Ao mesmo tempo em que encena os dias de uma Judy Garland já derrotada e debilitada, o filme busca devolver à atriz algum tipo de respeito e dignidade. E o faz sem purpurinas, momentos edificantes ou a tão esperada apresentação final responsável por induzir o espectador a pensar que, apesar dos pesares, tudo ficou bem. Sem hipocrisia, Judy se apresenta como uma comovente reparação para uma estrela que não desistia apesar das adversidades. As pílulas que lhe foram empurradas goela abaixo desde criança, a pressão por ter se tornado estrela cedo demais em um mundo de aparências e as crueldades trazidas pela vida e pelo trabalho após o envelhecimento lhe abalavam, mas, até certo ponto, nunca lhe aniquilavam.
Na pequena grande resistência de Garland, Judy tem uma personagem que, no fundo, tentava seguir em frente porque, assim como todos nós, tinha medo de ser esquecida. Essa perspectiva é traduzida na relação estabelecida pelo filme entre a protagonista e os palcos. Cantar, de certa forma, já não era mais suficiente para Garland, que muitas vezes se apresentava alterada por remédios, bebidas e noites de insônia. Contudo, quando se empoderava sob os holofotes, dominava a atenção por completo. A mulher magra, pálida e frágil dos bastidores de repente voltava a alcançar as notas que lhe alçaram ao sucesso mundial, (re)conquistando plateias e também o espectador do lado de cá da tela.

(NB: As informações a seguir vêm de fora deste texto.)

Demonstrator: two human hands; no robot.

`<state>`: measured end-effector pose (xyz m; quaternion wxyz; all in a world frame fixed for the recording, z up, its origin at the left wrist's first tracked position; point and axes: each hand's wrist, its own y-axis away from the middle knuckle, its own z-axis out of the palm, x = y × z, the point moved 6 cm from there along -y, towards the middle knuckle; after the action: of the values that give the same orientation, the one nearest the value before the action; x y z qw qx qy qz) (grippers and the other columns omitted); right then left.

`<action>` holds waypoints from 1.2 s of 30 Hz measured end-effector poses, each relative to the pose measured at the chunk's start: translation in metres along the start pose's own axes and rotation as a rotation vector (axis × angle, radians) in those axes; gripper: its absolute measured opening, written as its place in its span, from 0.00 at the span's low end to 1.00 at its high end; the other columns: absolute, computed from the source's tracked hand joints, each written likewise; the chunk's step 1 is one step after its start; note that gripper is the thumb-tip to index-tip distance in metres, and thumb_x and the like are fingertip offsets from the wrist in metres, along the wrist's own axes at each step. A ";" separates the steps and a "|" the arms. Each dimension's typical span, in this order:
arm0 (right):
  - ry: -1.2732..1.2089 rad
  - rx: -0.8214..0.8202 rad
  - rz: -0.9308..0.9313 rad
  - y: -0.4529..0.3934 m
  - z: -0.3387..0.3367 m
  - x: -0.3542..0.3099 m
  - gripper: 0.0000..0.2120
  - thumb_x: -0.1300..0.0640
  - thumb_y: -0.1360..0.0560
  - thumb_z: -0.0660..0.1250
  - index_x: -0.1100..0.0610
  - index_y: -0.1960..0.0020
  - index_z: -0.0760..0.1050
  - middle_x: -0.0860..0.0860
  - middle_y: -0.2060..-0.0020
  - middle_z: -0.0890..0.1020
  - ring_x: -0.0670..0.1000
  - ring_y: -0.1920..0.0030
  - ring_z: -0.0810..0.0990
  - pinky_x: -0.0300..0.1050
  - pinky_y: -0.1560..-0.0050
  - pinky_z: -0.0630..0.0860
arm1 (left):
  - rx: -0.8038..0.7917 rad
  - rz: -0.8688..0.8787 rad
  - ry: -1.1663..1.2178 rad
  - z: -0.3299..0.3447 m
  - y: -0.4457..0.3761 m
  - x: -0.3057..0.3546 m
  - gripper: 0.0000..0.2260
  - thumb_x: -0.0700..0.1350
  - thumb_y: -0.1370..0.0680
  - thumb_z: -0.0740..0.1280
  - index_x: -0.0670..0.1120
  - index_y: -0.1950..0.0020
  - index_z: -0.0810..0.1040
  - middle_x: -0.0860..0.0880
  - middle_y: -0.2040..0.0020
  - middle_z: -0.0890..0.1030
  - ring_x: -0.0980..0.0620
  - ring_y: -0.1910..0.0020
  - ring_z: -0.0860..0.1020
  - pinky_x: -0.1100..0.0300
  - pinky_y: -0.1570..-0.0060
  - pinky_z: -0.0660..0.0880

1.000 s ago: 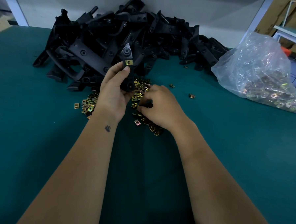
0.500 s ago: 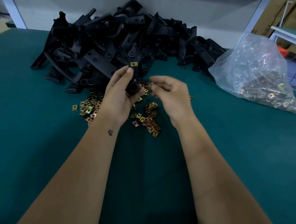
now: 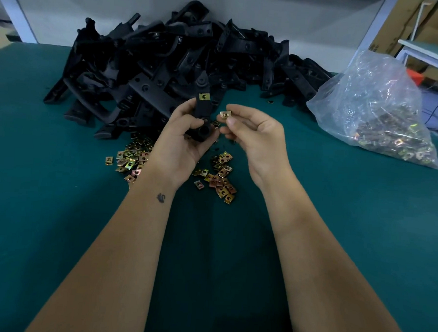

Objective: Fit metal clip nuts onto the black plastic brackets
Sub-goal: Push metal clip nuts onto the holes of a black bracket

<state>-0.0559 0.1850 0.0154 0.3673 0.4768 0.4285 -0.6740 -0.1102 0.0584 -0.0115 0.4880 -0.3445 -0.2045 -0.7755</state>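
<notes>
My left hand (image 3: 182,141) grips a black plastic bracket (image 3: 202,106) upright above the table; a brass-coloured clip nut (image 3: 204,96) sits on the bracket near its pointed top. My right hand (image 3: 255,137) pinches a second clip nut (image 3: 225,114) between thumb and forefinger, just right of the bracket and not touching it. Loose clip nuts (image 3: 221,181) lie scattered on the green table under and between my hands, with more loose nuts (image 3: 129,161) to the left of my left wrist.
A big heap of black brackets (image 3: 172,62) fills the back of the green table (image 3: 57,233). A clear plastic bag (image 3: 375,110) of clip nuts lies at the right. A white wall stands behind; the table's front edge shows at lower right.
My right hand lifted from the loose nuts on the table with one nut pinched and brought it up beside the bracket. My left hand kept the bracket and lowered slightly.
</notes>
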 end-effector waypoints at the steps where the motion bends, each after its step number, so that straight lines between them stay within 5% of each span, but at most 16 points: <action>1: 0.003 0.002 0.006 0.000 0.000 0.000 0.09 0.69 0.22 0.66 0.58 0.47 0.80 0.51 0.59 0.86 0.46 0.61 0.83 0.36 0.58 0.77 | -0.012 -0.004 -0.015 0.001 0.000 0.000 0.16 0.34 0.21 0.57 0.46 0.38 0.77 0.43 0.42 0.79 0.48 0.47 0.78 0.58 0.50 0.79; 10: 0.146 0.018 0.114 0.000 -0.004 0.003 0.09 0.61 0.21 0.66 0.57 0.59 0.79 0.48 0.71 0.79 0.45 0.71 0.74 0.37 0.66 0.72 | -0.089 -0.002 -0.149 0.002 -0.002 -0.003 0.19 0.35 0.22 0.60 0.51 0.34 0.76 0.47 0.44 0.79 0.50 0.46 0.78 0.57 0.48 0.79; 22: 0.183 -0.043 0.101 0.001 0.003 0.004 0.11 0.61 0.21 0.66 0.55 0.62 0.78 0.47 0.72 0.77 0.43 0.71 0.74 0.35 0.67 0.72 | -0.117 0.008 -0.183 0.004 -0.001 -0.002 0.21 0.34 0.21 0.61 0.50 0.31 0.75 0.48 0.44 0.80 0.52 0.47 0.78 0.59 0.48 0.78; 36: 0.096 -0.001 0.106 0.001 0.002 0.007 0.13 0.60 0.21 0.66 0.56 0.64 0.76 0.48 0.73 0.75 0.44 0.72 0.72 0.35 0.68 0.71 | -0.181 0.017 -0.205 0.007 0.002 -0.002 0.23 0.34 0.21 0.64 0.48 0.27 0.71 0.42 0.34 0.75 0.46 0.36 0.76 0.55 0.42 0.77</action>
<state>-0.0575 0.1818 0.0084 0.3817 0.5303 0.4198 -0.6299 -0.1055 0.0631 -0.0087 0.4379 -0.4662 -0.1799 -0.7474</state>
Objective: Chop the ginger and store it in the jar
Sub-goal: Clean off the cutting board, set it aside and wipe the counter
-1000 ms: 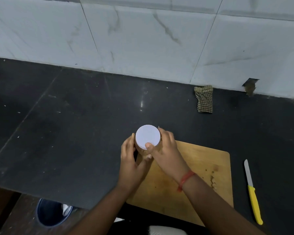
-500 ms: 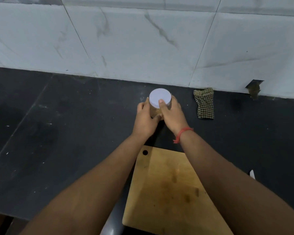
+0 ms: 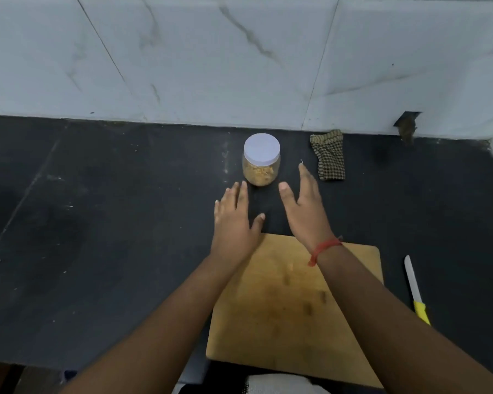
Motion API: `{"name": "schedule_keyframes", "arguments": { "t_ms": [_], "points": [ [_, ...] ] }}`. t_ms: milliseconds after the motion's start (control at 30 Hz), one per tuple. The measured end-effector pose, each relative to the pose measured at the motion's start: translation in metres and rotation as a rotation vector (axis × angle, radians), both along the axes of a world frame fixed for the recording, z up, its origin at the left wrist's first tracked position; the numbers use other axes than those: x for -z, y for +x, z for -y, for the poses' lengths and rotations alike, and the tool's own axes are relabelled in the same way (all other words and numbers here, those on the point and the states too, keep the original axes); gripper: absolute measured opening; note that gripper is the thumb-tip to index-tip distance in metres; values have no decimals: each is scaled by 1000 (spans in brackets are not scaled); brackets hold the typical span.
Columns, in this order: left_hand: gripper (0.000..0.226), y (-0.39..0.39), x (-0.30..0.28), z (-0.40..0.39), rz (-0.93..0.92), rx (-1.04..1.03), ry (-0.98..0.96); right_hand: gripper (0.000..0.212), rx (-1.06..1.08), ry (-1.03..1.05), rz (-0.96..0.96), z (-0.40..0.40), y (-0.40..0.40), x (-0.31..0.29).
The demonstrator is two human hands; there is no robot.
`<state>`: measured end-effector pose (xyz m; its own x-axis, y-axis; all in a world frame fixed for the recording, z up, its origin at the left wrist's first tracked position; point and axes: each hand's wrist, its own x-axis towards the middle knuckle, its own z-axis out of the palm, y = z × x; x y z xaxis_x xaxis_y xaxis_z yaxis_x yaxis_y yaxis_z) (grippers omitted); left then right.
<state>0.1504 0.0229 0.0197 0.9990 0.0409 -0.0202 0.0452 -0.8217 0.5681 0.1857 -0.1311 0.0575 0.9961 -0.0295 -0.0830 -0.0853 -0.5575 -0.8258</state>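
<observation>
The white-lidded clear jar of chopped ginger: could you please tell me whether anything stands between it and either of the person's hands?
Nothing visible does. The white-lidded clear jar of chopped ginger stands upright on the black stone counter; only bare counter separates it from the open left hand and right hand. The checked cloth lies off to its right.

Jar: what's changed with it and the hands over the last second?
Both hands carried the jar off the board to the counter near the wall, then let go. The left hand and right hand are now open and drawn back, clear of it. The lid stayed on; the cloth and knife kept their places.
</observation>
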Motion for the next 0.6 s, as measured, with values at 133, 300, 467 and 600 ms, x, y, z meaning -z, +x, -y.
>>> {"name": "schedule_keyframes", "arguments": {
  "t_ms": [133, 300, 467, 600],
  "points": [
    [70, -43, 13, 6, 15, 149, 215, 68, -44, -178, -7, 19, -56, 10],
    [69, -71, 28, 11, 21, 293, 339, 66, 17, -386, -27, 48, -115, 29],
    [70, -92, 34, 17, 38, 432, 388, 50, 254, -594, 13, 99, -169, 42],
    [70, -111, 28, 23, 32, 447, 386, 44, 507, -841, -116, 149, -203, 48]
  ]
}}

Quando Garland eventualmente se reergue, a conexão entre Renée e ela se estreita, e aí fica difícil (no bom sentido) distinguir quem nos comove: a protagonista em si dentro daquele recorte pontual ou quem a interpreta. Essa simbiose íntima e especial comove inclusive porque as canções são interpretadas por Renée. Mesmo que auxiliada pelo playback de gravações em estúdio, a atriz se junta a Taron Egerton em Rocketman e não a Rami Malek em Bohemian Rhapsody no sentido de criar a sua homenagem particular a Garland, procurando voz e interpretação próprias para encarnar uma figura que merece ser muito maior do que uma simples mímica.
Assumindo que um tributo a Garland tem mais dignidade quando inexiste a obsessão de tentar copiá-la, Renée se mostra sábia e corajosa. A cena em que ela canta Somewhere Over the Rainbow atesta tal posicionamento: para a atriz, o importante nesse momento não é reproduzir fielmente a voz de Garland, mas sim toda a rouquidão, a hesitação e a fragilidade de uma mulher tão sugada pela vida e que já não consegue cantar um de seus maiores clássicos com desenvoltura. Renée ressignifica muitas das fragilidades do filme e potencializa detalhes importantes, como a relação da protagonista com o público gay, aqui retratado por um humilde casal que faz companhia a Garland em uma noite onde, assim como em tantas outras, ninguém mais lhe espera na saída do teatro para um autógrafo.
Tratando-se de forma, Judy: Muito Além do Arco-Íris é um longa-metragem tradicional, imperfeito e até inexpressivo do ponto de vista estético. O diretor Rupert Goold, cuja carreira é muito mais teatral do que cinematográfica, não faz muita diferença no projeto: tê-lo ou não atrás das câmeras parece irrelevante, pois as decisões mais importantes não vêm dele, e sim do recorte proposto pelo roteiro e, claro, da escalação de Renée Zellweger. Judy, portanto, ganha na franqueza: sem ser apaziguador, associa a retrospectiva do legado de Garland à necessidade de fazer Hollywood refletir sobre cicatrizes que ainda continuam bastante abertas. As coisas realmente não mudaram muito com o passar dos anos.